Timothy Hochberg has proposed a generalization of the matrix mechanism
to support manipulating arrays of linear algebra objects. For example,
one might have an array of matrices one wants to apply to an array of
vectors, to yield an array of vectors:

In [88]: A = np.repeat(np.eye(3)[np.newaxis,...],2,axis=0)

In [89]: A
Out[89]:
array([[[ 1.,  0.,  0.],
        [ 0.,  1.,  0.],
        [ 0.,  0.,  1.]],

       [[ 1.,  0.,  0.],
        [ 0.,  1.,  0.],
        [ 0.,  0.,  1.]]])

In [90]: V = np.array([[1,0,0],[0,1,0]])

Currently, it is very clumsy to handle this kind of situation even
with arrays, keeping track of dimensions by hand. For example if one
wants to multiply A by V "elementwise", one cannot simply use dot:

In [92]: np.dot(A,V.T)
Out[92]:
array([[[ 1.,  0.],
        [ 0.,  1.],
        [ 0.,  0.]],

       [[ 1.,  0.],
        [ 0.,  1.],
        [ 0.,  0.]]])


tensordot() suffers from the same problem. It arises because when you
combine two multiindexed objects there are a number of ways you can do
it:

A: Treat all indices as different and form all pairwise products
(outer product):
In [93]: np.multiply.outer(A,V).shape
Out[93]: (2, 3, 3, 2, 3)

B: Contract the outer product on a pair of indices:
In [98]: np.tensordot(A,V,axes=(-1,-1)).shape
Out[98]: (2, 3, 2)

C: Take the diagonal along a pair of indices:
In [111]: np.diagonal(np.multiply.outer(A,V),axis1=0,axis2=3).shape
Out[111]: (3, 3, 3, 2)

What we want in this case is a combination of B and C:
In [106]: np.diagonal(np.tensordot(A,V,axes=(-1,-1)),axis1=0,axis2=2).T.shape
Out[106]: (2, 3)

 but it cannot be done without constructing a larger array and pulling
out its diagonal.

If this seems like an exotic thing to want to do, suppose instead we
have two arrays of vectors, and we want to evaluate the array of dot
products. None of no.dot, np.tensordot, or np.inner produce the
results you want. You have to multiply elementwise and sum. (This also
precludes automatic use of BLAS, if indeed tensordot uses BLAS.)
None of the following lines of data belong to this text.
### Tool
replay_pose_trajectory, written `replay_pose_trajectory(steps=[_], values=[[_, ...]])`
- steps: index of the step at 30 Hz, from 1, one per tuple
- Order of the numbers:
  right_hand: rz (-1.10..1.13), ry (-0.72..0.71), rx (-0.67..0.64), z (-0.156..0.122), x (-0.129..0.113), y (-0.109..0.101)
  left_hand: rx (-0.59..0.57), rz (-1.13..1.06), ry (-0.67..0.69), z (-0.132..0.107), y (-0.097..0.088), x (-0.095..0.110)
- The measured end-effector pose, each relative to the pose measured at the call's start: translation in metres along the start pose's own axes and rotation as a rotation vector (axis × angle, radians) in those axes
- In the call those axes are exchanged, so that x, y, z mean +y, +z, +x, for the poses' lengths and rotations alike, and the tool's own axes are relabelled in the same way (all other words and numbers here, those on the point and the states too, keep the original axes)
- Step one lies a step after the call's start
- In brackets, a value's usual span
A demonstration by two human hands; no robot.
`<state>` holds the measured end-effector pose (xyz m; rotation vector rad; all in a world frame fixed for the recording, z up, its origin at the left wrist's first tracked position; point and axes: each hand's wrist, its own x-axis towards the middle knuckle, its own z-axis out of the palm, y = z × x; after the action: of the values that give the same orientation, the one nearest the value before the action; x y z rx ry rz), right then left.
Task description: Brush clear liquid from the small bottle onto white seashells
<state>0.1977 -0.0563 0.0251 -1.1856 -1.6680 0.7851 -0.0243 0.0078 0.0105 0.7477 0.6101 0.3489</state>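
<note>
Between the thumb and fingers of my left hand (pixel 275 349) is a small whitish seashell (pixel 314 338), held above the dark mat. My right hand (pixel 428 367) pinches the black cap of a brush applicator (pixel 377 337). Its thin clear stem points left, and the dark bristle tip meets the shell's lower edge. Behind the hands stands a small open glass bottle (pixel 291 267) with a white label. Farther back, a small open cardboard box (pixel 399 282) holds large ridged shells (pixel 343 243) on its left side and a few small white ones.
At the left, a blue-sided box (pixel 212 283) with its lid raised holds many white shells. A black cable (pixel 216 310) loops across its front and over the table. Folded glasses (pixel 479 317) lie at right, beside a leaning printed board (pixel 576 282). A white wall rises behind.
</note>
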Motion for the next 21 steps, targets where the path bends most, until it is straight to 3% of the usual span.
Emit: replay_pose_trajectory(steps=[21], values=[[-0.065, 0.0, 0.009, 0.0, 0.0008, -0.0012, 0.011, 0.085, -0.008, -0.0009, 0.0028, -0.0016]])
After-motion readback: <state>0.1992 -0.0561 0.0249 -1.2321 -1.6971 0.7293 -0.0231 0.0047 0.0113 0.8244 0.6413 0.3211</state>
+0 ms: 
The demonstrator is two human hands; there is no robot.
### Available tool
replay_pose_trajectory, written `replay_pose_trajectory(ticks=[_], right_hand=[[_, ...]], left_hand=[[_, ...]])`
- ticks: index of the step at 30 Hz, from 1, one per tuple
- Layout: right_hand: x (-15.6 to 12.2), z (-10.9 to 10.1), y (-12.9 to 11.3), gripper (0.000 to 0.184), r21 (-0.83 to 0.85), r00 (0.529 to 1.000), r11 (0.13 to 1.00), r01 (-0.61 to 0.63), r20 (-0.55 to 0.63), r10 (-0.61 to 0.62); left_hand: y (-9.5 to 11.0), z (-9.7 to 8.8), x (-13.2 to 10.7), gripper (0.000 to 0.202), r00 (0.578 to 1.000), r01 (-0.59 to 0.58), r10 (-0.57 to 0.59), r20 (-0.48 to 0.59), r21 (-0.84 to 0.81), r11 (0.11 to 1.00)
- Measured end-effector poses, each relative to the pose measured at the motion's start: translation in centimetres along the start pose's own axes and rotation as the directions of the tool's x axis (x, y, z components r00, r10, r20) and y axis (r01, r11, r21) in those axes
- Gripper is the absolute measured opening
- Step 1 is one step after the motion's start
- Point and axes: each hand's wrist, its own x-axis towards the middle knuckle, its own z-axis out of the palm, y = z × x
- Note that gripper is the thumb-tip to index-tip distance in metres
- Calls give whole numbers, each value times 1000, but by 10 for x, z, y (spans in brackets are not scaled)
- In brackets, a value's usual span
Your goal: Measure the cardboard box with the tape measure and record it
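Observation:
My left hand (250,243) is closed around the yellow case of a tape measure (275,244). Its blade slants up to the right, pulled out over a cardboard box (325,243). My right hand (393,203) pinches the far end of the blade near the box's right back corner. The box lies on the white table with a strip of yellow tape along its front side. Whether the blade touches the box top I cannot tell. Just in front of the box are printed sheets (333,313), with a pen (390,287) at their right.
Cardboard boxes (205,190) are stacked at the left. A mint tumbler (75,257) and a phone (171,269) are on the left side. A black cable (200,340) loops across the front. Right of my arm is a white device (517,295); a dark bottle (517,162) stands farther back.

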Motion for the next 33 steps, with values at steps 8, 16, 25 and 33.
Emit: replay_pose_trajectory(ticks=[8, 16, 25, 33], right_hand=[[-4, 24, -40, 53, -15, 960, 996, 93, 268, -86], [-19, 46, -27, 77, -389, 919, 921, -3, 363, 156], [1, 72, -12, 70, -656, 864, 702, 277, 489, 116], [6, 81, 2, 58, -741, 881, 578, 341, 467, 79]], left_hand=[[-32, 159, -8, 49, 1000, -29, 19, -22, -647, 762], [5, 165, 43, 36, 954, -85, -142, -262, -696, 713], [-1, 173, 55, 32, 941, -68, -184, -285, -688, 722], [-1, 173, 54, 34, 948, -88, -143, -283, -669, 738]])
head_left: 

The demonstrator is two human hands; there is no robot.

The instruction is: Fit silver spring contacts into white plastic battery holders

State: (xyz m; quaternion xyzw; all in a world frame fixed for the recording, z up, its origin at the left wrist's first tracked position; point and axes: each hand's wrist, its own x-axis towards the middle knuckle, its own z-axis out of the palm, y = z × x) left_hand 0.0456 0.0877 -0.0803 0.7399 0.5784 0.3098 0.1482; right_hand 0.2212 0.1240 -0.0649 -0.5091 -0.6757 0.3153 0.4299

Does it make sense to implement a generalized tensordot that can do
this, or is it the sort of thing one should code by hand every time?

Is there any way we can make it easier to do simple common operations
like take the elementwise matrix-vector product of A and V?


The more general issue, of making linear algebra natural by keeping
track of which indices are for elementwise operations, and which
should be used for dots (and how), is a whole other kettle of fish. I
think for that someone should think hard about writing a full-featured
multilinear algebra package (might as well keep track of coordinate
transformations too while one was at it) if this is intended.